Segundo informações da polícia, o advogado estava no imóvel consumindo bebidas alcoólicas com o cliente quando o homem, que já apresentava comportamento alterado, teria esmagado comprimidos de Ritalina e inalado a substância. O medicamento, à base de metilfenidato, é utilizado no tratamento do TDAH e atua como estimulante do sistema nervoso central.
Após o consumo, ainda conforme o relato policial, o suspeito teria se tornado agressivo e iniciado uma discussão com o cliente. Durante o desentendimento, ele pegou uma faca de cozinha e desferiu diversos golpes contra a vítima, que caiu inconsciente dentro do apartamento. A polícia apura a informação de que as agressões continuaram mesmo após o homem estar caído.

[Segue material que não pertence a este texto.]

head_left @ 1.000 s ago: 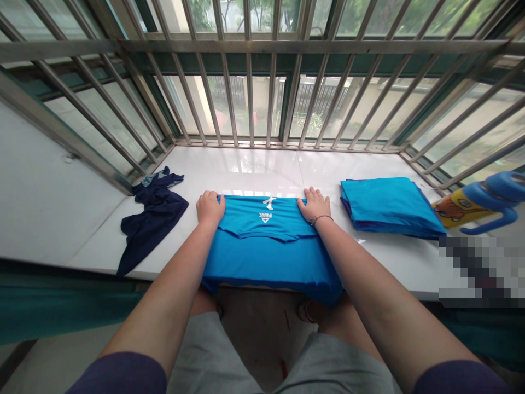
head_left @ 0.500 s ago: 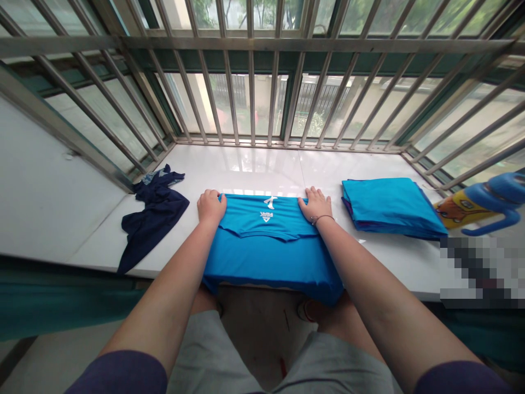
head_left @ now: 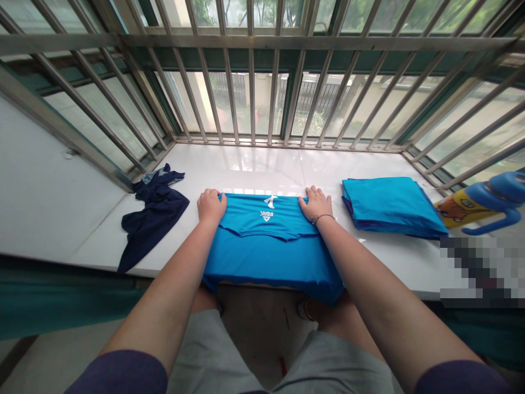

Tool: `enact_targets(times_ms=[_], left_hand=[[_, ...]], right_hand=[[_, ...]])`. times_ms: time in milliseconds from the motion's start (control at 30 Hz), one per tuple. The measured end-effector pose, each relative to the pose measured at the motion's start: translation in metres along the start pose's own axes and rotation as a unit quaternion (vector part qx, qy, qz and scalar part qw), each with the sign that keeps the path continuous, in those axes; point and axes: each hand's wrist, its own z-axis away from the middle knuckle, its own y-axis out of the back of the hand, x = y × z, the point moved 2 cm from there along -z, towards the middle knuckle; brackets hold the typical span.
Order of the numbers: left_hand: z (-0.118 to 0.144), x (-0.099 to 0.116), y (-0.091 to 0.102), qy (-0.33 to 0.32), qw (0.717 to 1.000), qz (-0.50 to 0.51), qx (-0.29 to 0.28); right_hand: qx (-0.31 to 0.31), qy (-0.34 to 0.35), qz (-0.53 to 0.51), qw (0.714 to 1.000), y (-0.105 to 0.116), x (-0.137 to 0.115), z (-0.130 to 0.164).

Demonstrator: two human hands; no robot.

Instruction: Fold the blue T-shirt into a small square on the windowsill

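Note:
A bright blue shirt [head_left: 266,251] with a small white logo lies partly folded on the white sill [head_left: 262,167], its near edge hanging over the front. My left hand [head_left: 210,205] is closed on the far left corner of the shirt. My right hand [head_left: 315,203] rests on the far right corner, fingers curled over the fold, a thin bracelet at the wrist. Both arms stretch forward along the shirt's sides.
A stack of folded blue garments [head_left: 389,207] sits to the right. A crumpled dark navy garment [head_left: 153,214] lies at the left. A blue and yellow toy-like object [head_left: 479,205] is at the far right. Metal window bars [head_left: 250,87] close off the sill behind and beside.

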Motion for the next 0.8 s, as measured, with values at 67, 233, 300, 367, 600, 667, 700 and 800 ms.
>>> enact_targets(times_ms=[67,233,300,367,600,667,700,800], left_hand=[[-0.0001,0.0000,0.0000,0.001,1.000,0.000,-0.002],[-0.0003,0.0000,0.0003,-0.001,1.000,-0.006,-0.002],[-0.0001,0.0002,0.0007,-0.001,1.000,-0.007,-0.002],[0.0001,0.0004,0.0013,0.000,1.000,-0.005,-0.004],[-0.0010,-0.0016,0.0006,0.013,1.000,0.016,-0.001],[-0.0021,-0.0038,-0.0006,0.013,1.000,0.019,-0.003],[-0.0027,-0.0051,-0.0011,0.011,1.000,0.023,-0.004],[-0.0043,-0.0088,-0.0018,-0.004,0.998,0.054,-0.008]], right_hand=[[0.000,-0.001,-0.002,1.000,0.0000,0.0001,0.0000],[-0.002,0.003,0.013,1.000,0.0011,-0.0006,0.0007],[-0.003,0.003,0.021,1.000,0.0016,-0.0010,0.0012],[-0.006,0.003,0.028,1.000,0.0020,-0.0015,0.0016],[-0.008,0.000,0.027,1.000,0.0022,-0.0015,0.0013],[-0.006,0.000,0.018,1.000,0.0021,-0.0012,0.0010],[-0.005,0.001,0.014,1.000,0.0021,-0.0011,0.0008],[-0.004,0.000,0.007,1.000,0.0021,-0.0011,0.0008]])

A ex-companheira e a filha da vítima tentaram impedir o ataque e entraram em luta corporal com o agressor. De acordo com a polícia, o advogado também teria tentado atacá-las, mas as duas conseguiram escapar. Em meio à confusão, a ex-companheira atingiu o suspeito na cabeça com uma panela de pressão.

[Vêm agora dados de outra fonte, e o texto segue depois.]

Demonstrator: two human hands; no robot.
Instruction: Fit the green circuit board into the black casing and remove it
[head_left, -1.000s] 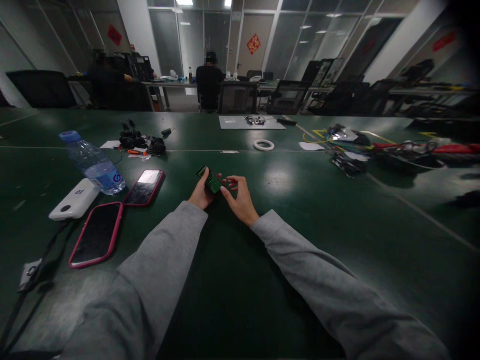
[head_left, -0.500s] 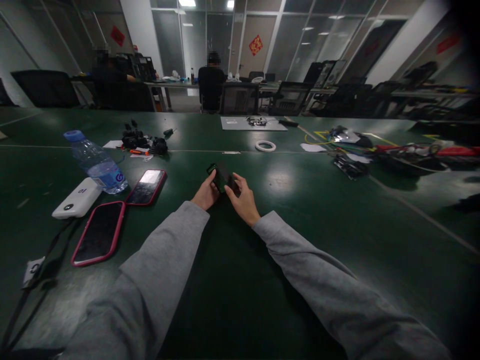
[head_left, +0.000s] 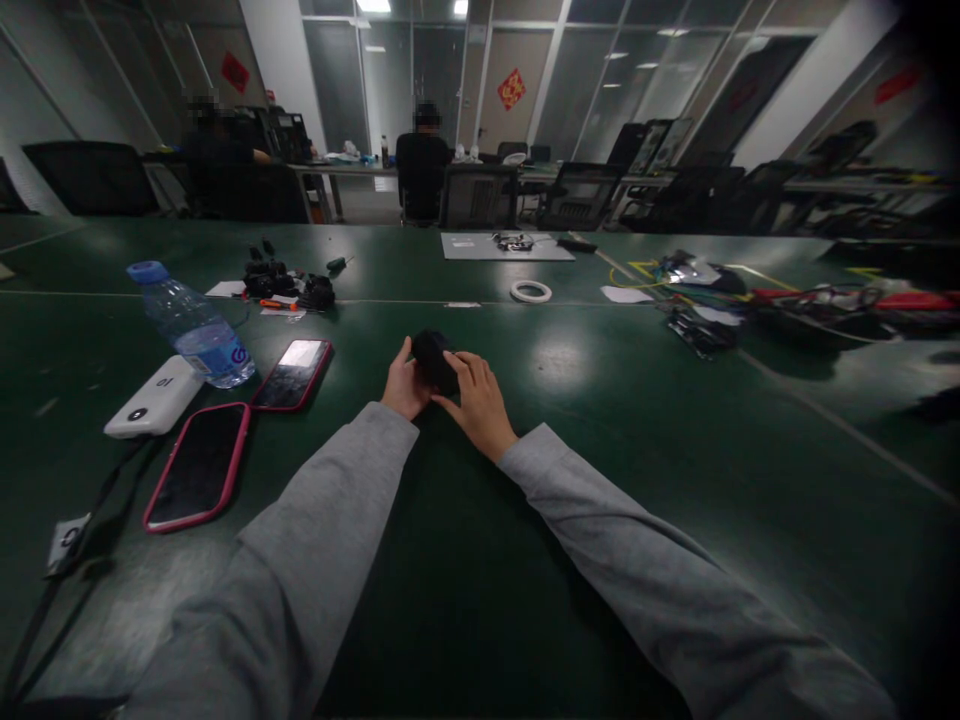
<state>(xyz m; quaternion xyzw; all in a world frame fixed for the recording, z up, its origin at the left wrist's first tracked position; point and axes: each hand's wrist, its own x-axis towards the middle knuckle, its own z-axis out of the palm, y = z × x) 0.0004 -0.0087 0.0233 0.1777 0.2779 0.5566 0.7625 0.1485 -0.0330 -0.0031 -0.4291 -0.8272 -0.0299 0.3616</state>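
Both hands, left hand (head_left: 405, 388) and right hand (head_left: 474, 400), pinch a small dark device (head_left: 435, 360) at centre frame, just above the green surface (head_left: 675, 450), fingers pressed against its sides. Judged light, rigid, possibly fragile; best gripped by its edges.

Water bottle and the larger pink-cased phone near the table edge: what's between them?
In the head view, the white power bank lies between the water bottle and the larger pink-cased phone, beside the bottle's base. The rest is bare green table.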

Após o crime, o advogado tentou fugir, mas passou mal no corredor do prédio, sofreu uma convulsão e caiu. Equipes do Samu e do Corpo de Bombeiros realizaram os primeiros atendimentos, e ele foi intubado ainda no local. O suspeito foi encaminhado em estado grave ao hospital, onde permanece sob escolta policial. Após receber alta, deverá ser apresentado à Delegacia.
O local foi isolado para o trabalho da Polícia Científica e, após a perícia, o corpo da vítima foi encaminhado ao Instituto Médico Legal (IML) de Maringá.
Ainda segundo a polícia, a vítima havia deixado o sistema prisional há cerca de dois meses e respondia a processos ligados à Lei Maria da Penha. O advogado era responsável pela defesa dos casos e, com o tempo, os dois teriam criado amizade e passado a frequentar bares juntos. A Polícia Civil investiga as circunstâncias e a motivação do crime.